Frontiers in Public Health
The relationship between financial circumstances and mental health is well-established. New financial data sources such as bank transactions and digital payments offer new opportunities to better characterise this relationship. However, the prior financial data sources and analytical approaches have not been systematically reviewed. Understanding these is essential to guide future research and inform integrated interventions that address both financial and mental health outcomes. This scoping review systematically maps the research on money and mental health, examining: (1) the financial variables and data sources used, (2) modeling methods employed, and (3) methodological gaps that novel objective data might address. We systematically searched PubMed, PsycINFO, IEEE Xplore, ACM Digital Library, and Scopus. Papers were screened against predefined inclusion/exclusion criteria, and data extracted using a standardized spreadsheet. Analysis employed deductive coding guided by our research questions, refined iteratively through engagement with the data. PRISMA Extension for Scoping Reviews (PRISMA-ScR) was followed for reporting. Of the 43 included studies, most (n = 34, 79%) examined mental health in connection with financial factors such as financial difficulty or financial strain, while a small number focused on predictive modeling with financial behavioral data (n = 5, 12%), macroeconomic indicators (n = 2, 5%), or intergenerational support between parent and child (n = 2, 5%). Depression was the most common outcome (n = 24, 56%), followed by anxiety, psychological distress, and bipolar disorder. Statistical methods dominated (77%), with 19% employing machine learning or deep learning. Ground truths relied predominantly on self-reported questionnaires—only four studies used objective financial data (three gambling records, one bank transaction). This review reinforces the complex, bidirectional relationship between financial circumstances and mental health. Most studies examined how financial difficulty affects mental health, while only a few explored how mental illness influences financial behavior, indicating a clear research gap. There is substantial opportunity to use objective financial data and more diverse analytical methods, particularly machine learning, to deepen understanding of the relationship and interactions between money and mental health and inform targeted interventions.

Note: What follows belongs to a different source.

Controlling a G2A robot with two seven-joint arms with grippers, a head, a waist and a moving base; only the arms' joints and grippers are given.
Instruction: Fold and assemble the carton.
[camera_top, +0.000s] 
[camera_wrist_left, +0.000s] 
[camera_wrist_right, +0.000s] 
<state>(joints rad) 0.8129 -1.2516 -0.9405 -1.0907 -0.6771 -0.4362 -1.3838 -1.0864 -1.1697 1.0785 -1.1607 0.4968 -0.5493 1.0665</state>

Manifestations of Mood in Money: Unravelling Financial Behaviours for Passive Assessment in Bipolar Disorder
Oluwadara Adedeji, John Olusegun, Keith Gaynor, Mark Matthews
Pervasive Health 2026
Mood and money are closely intertwined in bipolar disorder (BD), yet it remains unclear whether financial behaviour provides reliable mood-contingent signals, and it is largely absent from digital phenotyping research. Advances in open banking enable objective, passive measurement of financial behaviour at scale. We conducted semi-structured interviews with 19 (11 UK, 4 Ireland, 4 Nigeria) adults with BD to examine how mood manifests in financial behaviour, identify potential financial mood markers, and explore data-sharing preferences. Participants reported distinct mood-related changes in spending and reciprocal effects of money on mood. Three themes emerged: (i) symptomatic drivers shaped by credit access, seasonality, and social context; (ii) candidate markers such as transaction frequency, timing, category, and amount; and (iii) conditional willingness by most participants to share data influenced by privacy, anonymity, and granularity. High-mood spending reflected goal pursuit, generosity, and insomnia, while depression involved both reduced spending and retail therapy, challenging simple bidirectional assumptions. These findings provide empirical insight into financial data as a potential mood marker and inform future research and privacy-sensitive data collection.